# Chapter 3 Problems

#### Notebook setup

In [1]:
# load Python modules
import os
import numpy as np
import pandas as pd
import seaborn as sns
import matplotlib.pyplot as plt

In [2]:
# Useful colors
snspal = sns.color_palette()
blue, orange, purple = snspal[0], snspal[1], snspal[4]
# red = sns.color_palette("tab10")[3]

# High-resolution please
%config InlineBackend.figure_format = 'retina'

# Where to store figures
DESTDIR = "figures/stats/intro_to_NHST"

In [3]:
# set random seed for repeatability
np.random.seed(42)

$\def\stderr#1{\mathbf{se}_{#1}}$
$\def\stderrhat#1{\hat{\mathbf{se}}_{#1}}$
$\newcommand{\Mean}{\textbf{Mean}}$
$\newcommand{\Var}{\textbf{Var}}$
$\newcommand{\Std}{\textbf{Std}}$
$\newcommand{\Freq}{\textbf{Freq}}$
$\newcommand{\RelFreq}{\textbf{RelFreq}}$
$\newcommand{\DMeans}{\textbf{DMeans}}$
$\newcommand{\Prop}{\textbf{Prop}}$
$\newcommand{\DProps}{\textbf{DProps}}$

$$
\newcommand{\CI}[1]{\textbf{CI}_{#1}}
\newcommand{\CIL}[1]{\textbf{L}_{#1}}
\newcommand{\CIU}[1]{\textbf{U}_{#1}}
\newcommand{\ci}[1]{\textbf{ci}_{#1}}
\newcommand{\cil}[1]{\textbf{l}_{#1}}
\newcommand{\ciu}[1]{\textbf{u}_{#1}}
$$


(this cell contains the macro definitions like $\stderr{\overline{\mathbf{x}}}$, $\stderrhat{}$, $\Mean$, ...)

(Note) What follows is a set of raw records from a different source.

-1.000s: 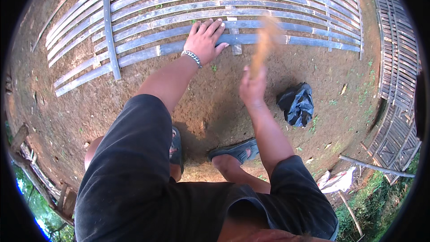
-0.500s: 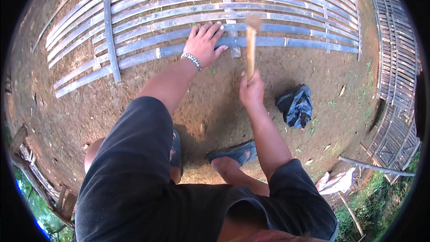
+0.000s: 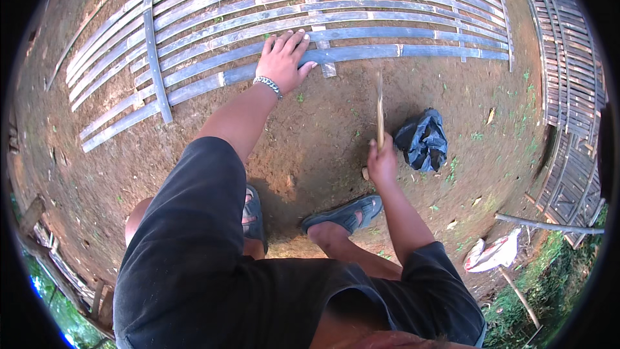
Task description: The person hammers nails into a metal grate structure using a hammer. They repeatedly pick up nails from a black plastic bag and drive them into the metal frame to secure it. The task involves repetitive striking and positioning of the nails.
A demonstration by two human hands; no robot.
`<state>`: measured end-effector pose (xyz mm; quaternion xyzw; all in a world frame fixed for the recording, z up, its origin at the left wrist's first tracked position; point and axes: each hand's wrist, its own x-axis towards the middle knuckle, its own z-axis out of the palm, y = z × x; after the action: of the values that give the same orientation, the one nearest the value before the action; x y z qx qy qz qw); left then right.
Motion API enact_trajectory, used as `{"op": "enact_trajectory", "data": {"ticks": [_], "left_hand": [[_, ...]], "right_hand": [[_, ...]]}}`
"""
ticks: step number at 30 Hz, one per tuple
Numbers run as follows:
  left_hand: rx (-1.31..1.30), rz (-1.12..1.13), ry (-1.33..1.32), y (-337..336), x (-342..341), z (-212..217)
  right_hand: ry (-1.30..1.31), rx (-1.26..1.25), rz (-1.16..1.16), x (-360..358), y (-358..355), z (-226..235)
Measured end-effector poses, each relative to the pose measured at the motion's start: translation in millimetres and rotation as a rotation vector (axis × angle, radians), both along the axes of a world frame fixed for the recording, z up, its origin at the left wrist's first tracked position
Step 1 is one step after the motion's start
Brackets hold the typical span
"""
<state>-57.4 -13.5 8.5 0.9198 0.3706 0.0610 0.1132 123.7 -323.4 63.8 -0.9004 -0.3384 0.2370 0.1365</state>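
My left hand (image 3: 283,59) lies flat across the two nearest slats of a bamboo lattice (image 3: 365,53), its fingers stretched out over them. A cross strip (image 3: 329,68) passes under the slats just right of that hand. My right hand (image 3: 383,160) is closed around the wooden handle (image 3: 380,111) of a hammer, over the bare soil on the near side of the lattice. The hammer's head is blurred, and its far end is apart from the slats. Beside my right hand stands a crumpled black plastic bag (image 3: 424,142); its contents cannot be made out.
Another bamboo panel (image 3: 568,58) lies along the right edge. A crossbar (image 3: 152,45) spans the lattice's left part. My sandalled feet (image 3: 342,214) are on the soil (image 3: 213,220). At lower right are a white sack (image 3: 494,253) and a pole (image 3: 549,224); old wood (image 3: 64,271) lies lower left.
My right hand has drawn the hammer back from the slats, toward me and a little right. The left hand keeps its place on the slats, while the whole view has shifted slightly.
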Motion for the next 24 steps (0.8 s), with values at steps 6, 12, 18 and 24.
{"op": "enact_trajectory", "data": {"ticks": [6, 12, 18, 24], "left_hand": [[0.027, 0.010, -0.070, -1, 1, -4], [0.060, 0.094, -0.213, 17, 5, 5], [0.085, 0.043, 0.015, 28, 12, -5], [0.030, 0.057, 0.035, 25, 11, -3]], "right_hand": [[-0.105, -0.084, 0.204, 25, -91, 0], [-0.185, 0.332, 0.420, 7, -52, 67], [-0.345, 0.387, 0.130, 85, -10, 104], [-0.085, -0.435, 0.152, 147, -13, 38]]}}
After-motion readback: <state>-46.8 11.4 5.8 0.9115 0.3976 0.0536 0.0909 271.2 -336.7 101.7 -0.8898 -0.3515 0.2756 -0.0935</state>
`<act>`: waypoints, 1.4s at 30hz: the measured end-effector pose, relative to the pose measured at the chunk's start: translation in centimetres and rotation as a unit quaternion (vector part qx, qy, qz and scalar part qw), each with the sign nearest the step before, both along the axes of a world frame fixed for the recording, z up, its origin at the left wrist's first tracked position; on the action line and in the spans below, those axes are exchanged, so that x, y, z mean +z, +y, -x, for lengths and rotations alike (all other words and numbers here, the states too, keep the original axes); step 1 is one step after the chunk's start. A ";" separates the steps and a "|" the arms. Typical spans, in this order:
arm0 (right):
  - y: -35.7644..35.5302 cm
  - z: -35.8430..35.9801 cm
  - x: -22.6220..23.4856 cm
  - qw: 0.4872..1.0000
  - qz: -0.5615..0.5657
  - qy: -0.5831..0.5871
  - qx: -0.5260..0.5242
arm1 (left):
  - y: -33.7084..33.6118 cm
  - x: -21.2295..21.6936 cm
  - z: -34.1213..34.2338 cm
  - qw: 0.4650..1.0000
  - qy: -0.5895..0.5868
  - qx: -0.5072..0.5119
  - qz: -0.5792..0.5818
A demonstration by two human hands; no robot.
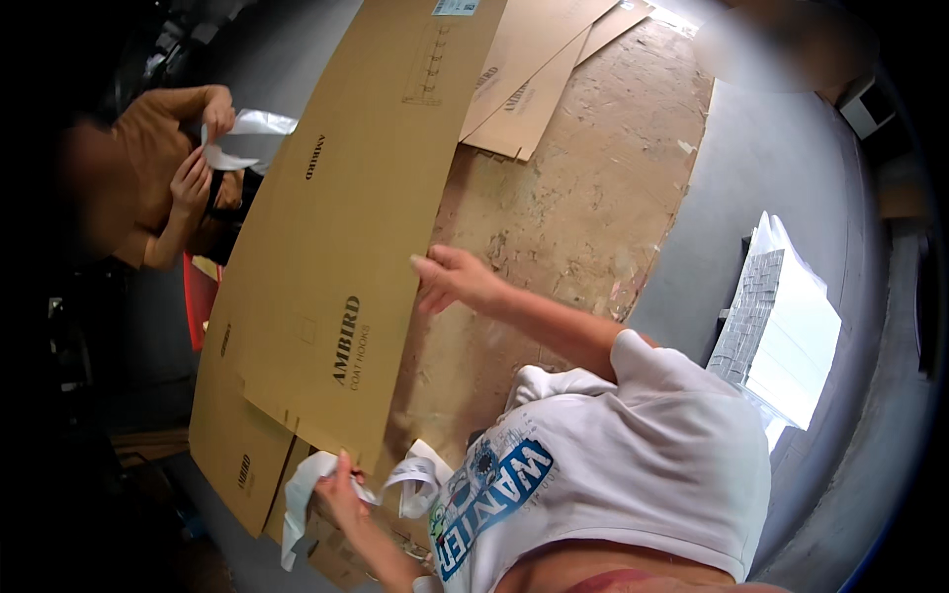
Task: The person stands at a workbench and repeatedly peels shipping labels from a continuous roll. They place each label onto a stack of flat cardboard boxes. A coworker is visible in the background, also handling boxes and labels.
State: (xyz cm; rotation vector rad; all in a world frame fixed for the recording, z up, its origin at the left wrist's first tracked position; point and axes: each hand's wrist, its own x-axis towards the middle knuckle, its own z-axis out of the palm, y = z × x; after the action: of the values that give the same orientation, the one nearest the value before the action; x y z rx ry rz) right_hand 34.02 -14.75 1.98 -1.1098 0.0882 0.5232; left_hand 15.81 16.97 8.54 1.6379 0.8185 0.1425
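Note:
A long flat cardboard box [326,227] with dark print slants across the worktable in front of me. My right hand [460,282] pinches its right edge, thumb on top and the other fingers curled at the side. Near the box's lower end, my left hand [344,494] grips a limp white strip [299,509], with the thumb against the cardboard edge. Beside that hand, close to my shirt, hangs a looped white strip [410,486]; whether the two pieces join is hidden. Another flat box [237,450] lies underneath at the lower left.
More flat cardboard boxes [524,104] lie at the far end of the worn brown table [593,168]. Across the table at left, a person [148,188] handles a white sheet, near a red object [201,301]. A stack of white sheets [781,326] stands at right on the grey floor.

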 end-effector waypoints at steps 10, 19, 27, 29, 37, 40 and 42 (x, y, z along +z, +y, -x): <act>-18.6 -17.8 -1.7 0.898 0.008 -0.189 -0.398 | -14.5 -0.7 -7.5 0.992 -0.082 -0.054 0.077; -35.9 -34.4 -11.2 0.845 0.252 -0.051 -0.469 | -9.8 0.9 -10.7 0.977 -0.018 -0.017 -0.212; -35.9 -34.8 -19.9 0.666 0.728 -0.020 -0.160 | -9.6 0.5 -10.6 0.993 -0.065 0.023 -0.099; -33.7 -32.6 -15.9 0.598 0.778 -0.050 -0.187 | -10.3 3.0 -11.5 0.991 -0.068 0.011 -0.118; -1.7 -6.5 3.7 0.879 -0.003 -0.446 0.168 | -9.2 8.2 -8.5 0.991 -0.133 -0.019 -0.011; 7.0 1.7 6.9 0.830 -0.125 -0.488 0.240 | -8.3 9.4 -6.2 0.988 -0.153 -0.032 -0.016; 9.6 4.9 7.6 0.877 -0.165 -0.375 0.249 | -7.2 10.6 -5.6 0.988 -0.147 -0.036 -0.044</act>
State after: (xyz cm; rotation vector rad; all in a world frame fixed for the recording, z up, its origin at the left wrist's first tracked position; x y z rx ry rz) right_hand 29.14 -5.14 9.54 -0.9255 -0.9602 0.5023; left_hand 21.43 9.79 19.11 1.6764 0.5342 0.3636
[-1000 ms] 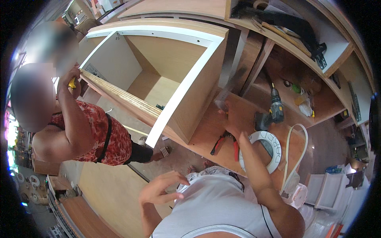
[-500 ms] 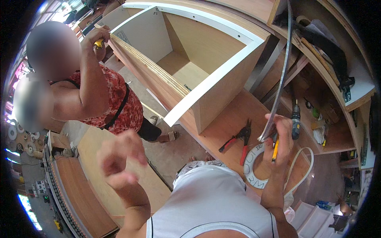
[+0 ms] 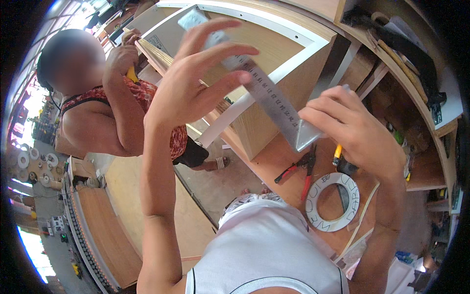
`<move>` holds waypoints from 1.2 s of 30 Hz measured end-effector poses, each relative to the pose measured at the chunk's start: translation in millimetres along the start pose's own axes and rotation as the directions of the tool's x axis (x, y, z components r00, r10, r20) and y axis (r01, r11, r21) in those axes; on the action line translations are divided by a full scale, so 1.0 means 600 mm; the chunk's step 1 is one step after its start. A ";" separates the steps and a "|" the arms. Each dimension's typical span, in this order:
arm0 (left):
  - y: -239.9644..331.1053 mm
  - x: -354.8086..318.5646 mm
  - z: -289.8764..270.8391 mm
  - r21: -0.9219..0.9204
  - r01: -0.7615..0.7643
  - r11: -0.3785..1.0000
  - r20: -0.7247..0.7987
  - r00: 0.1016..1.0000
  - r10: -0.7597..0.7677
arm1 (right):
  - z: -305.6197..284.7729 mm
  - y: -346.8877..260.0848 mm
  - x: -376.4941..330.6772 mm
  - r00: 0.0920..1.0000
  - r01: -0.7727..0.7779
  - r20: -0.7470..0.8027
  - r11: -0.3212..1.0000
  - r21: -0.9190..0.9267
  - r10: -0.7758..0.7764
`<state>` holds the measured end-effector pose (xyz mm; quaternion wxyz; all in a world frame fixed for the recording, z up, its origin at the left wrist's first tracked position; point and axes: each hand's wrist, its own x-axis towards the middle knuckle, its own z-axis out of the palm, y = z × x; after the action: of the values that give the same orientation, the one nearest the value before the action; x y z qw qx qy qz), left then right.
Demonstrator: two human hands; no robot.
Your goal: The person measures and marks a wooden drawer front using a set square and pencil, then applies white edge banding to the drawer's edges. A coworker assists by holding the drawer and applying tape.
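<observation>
A metal carpenter's square with a marked scale is held flat in front of me, slanting from upper left to its corner at the right. My right hand is closed on it near that corner. Below those fingers sticks out a slim yellow and black tool, its grip partly hidden. My left hand is spread over the square's long blade, fingers apart, thumb at the blade's edge; whether it touches cannot be told. Behind the square stands an open wooden cabinet frame with white edging.
Red-handled pliers and a white ring with handwriting lie on the wooden bench at right. A person with a yellow tool stands left at the cabinet's edge. Shelves full of tools rise at right.
The carpenter's square has swung from near upright and edge-on to lying slanted across the view. My left hand has moved up and right to its blade. The right hand has risen slightly.
</observation>
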<state>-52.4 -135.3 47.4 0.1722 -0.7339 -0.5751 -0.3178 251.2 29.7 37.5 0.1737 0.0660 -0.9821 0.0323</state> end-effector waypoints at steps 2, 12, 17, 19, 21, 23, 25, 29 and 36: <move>-0.029 0.016 0.027 -0.157 -0.028 0.987 0.114 0.992 0.046 | 0.001 0.019 0.019 0.998 0.044 0.048 0.997 0.062 -0.047; -0.080 0.039 0.046 -0.061 0.348 0.935 0.484 0.830 -0.278 | 0.031 0.049 0.058 0.989 0.142 0.024 0.984 0.109 -0.145; -0.089 0.039 0.077 -0.057 0.501 0.864 0.385 0.809 -0.444 | 0.036 0.056 0.077 0.990 0.121 0.046 0.975 0.186 -0.131; -0.086 0.039 0.081 -0.020 0.518 0.855 0.336 0.809 -0.482 | 0.042 0.058 0.083 0.989 0.141 0.025 0.977 0.162 -0.147; -0.083 0.046 0.078 0.087 0.475 0.876 0.336 0.814 -0.474 | 0.051 0.060 0.086 0.984 0.176 -0.031 0.979 0.104 -0.174; -0.088 0.045 0.075 0.074 0.466 0.882 0.361 0.811 -0.459 | 0.062 0.066 0.087 0.981 0.186 -0.078 0.970 0.155 -0.176; -0.092 0.042 0.072 0.044 0.452 0.891 0.370 0.821 -0.435 | 0.065 0.072 0.089 0.979 0.190 -0.106 0.965 0.181 -0.172; -0.098 0.036 0.068 0.023 0.426 0.905 0.356 0.842 -0.405 | 0.067 0.080 0.097 0.979 0.190 -0.124 0.954 0.232 -0.164; -0.098 0.035 0.053 0.038 0.390 0.920 0.384 0.844 -0.374 | 0.073 0.100 0.119 0.980 0.192 -0.137 0.872 0.450 -0.144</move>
<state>-96.8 -83.9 31.1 -0.0258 -0.6560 -0.7251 -0.2078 161.7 77.1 18.8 0.2039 0.1887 -0.9269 0.2524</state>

#### Problem NN: alt t-test for the mean of Batch 04 (Example 1BT)

In [4]:
muK0 = 1000   # population mean (expected kombucha volume)

In [5]:
kombucha = pd.read_csv("../datasets/kombucha.csv")
ksample04 = kombucha[kombucha["batch"]==4]["volume"]
n04 = len(ksample04)
obsmean04 = np.mean(ksample04)

In [6]:
# bootstrap estimate for standard error of the mean
from stats_helpers import gen_boot_dist

np.random.seed(42)
kbars_boot04 = gen_boot_dist(ksample04, estfunc=np.mean)
sehat_boot04 = np.std(kbars_boot04)
sehat_boot04

1.225161704465105

In [7]:
# compute the t statistic using bootstrap se
obst04bt = (obsmean04 - muK0) / sehat_boot04
obst04bt

3.1289747190340322

In [8]:
from scipy.stats import t as tdist
from stats_helpers import tailprobs
rvT04 = tdist(n04 - 1)
pvalue04bt = tailprobs(rvT04, obst04bt, alt="two-sided")
pvalue04bt

0.003314349648233716

The $p$-value is very small,
so our decision is to reject $H_0$.

### Problem NN: alt t-test for the mean of Batch 01 (Example 2BT)

In [9]:
muK0 = 1000   # population mean (expected kombucha volume)

In [10]:
kombucha = pd.read_csv("../datasets/kombucha.csv")
ksample01 = kombucha[kombucha["batch"]==1]["volume"]
n01 = len(ksample01)
obsmean01 = np.mean(ksample01)

In [11]:
# bootstrap estimate for standard error of the mean
from stats_helpers import gen_boot_dist
np.random.seed(42)
kbars_boot01 = gen_boot_dist(ksample01, estfunc=np.mean)
sehat_boot01 = np.std(kbars_boot01)
sehat_boot01

1.530831183342292

In [12]:
# compute the t statistic using bootstrap se
obst01bt = (obsmean01 - muK0) / sehat_boot01
obst01bt

-0.5854662550335628

In [13]:
from scipy.stats import t as tdist
from stats_helpers import tailprobs
rvT01 = tdist(n01-1)
pvalue01bt = tailprobs(rvT01, obst01bt, alt="two-sided")
pvalue01bt

0.5616069624592427

The $p$-value is very large,
so we have no reason to reject $H_0$.